*Problem statement:* A faithful copy of the whole listing is the goal. Match it exactly.

*Data records:*
········

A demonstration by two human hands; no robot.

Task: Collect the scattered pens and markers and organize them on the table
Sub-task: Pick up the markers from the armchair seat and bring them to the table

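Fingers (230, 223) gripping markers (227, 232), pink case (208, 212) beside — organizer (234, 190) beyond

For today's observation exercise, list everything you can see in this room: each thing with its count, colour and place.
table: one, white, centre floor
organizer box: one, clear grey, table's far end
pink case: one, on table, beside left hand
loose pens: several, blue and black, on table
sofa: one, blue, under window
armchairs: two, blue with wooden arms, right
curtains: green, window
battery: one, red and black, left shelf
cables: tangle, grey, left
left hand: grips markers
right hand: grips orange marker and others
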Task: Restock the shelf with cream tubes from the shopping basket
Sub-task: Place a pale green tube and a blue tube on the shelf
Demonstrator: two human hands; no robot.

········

*Solution to this task:*
A demonstration by two human hands; no robot.

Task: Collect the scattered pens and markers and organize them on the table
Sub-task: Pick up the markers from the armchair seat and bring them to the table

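Fingers (230, 223) gripping markers (227, 232), pink case (208, 212) beside — organizer (234, 190) beyond

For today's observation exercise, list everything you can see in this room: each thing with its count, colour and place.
table: one, white, centre floor
organizer box: one, clear grey, table's far end
pink case: one, on table, beside left hand
loose pens: several, blue and black, on table
sofa: one, blue, under window
armchairs: two, blue with wooden arms, right
curtains: green, window
battery: one, red and black, left shelf
cables: tangle, grey, left
left hand: grips markers
right hand: grips orange marker and others
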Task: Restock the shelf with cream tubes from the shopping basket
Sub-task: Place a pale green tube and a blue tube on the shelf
Demonstrator: two human hands; no robot.

This finishes the answer.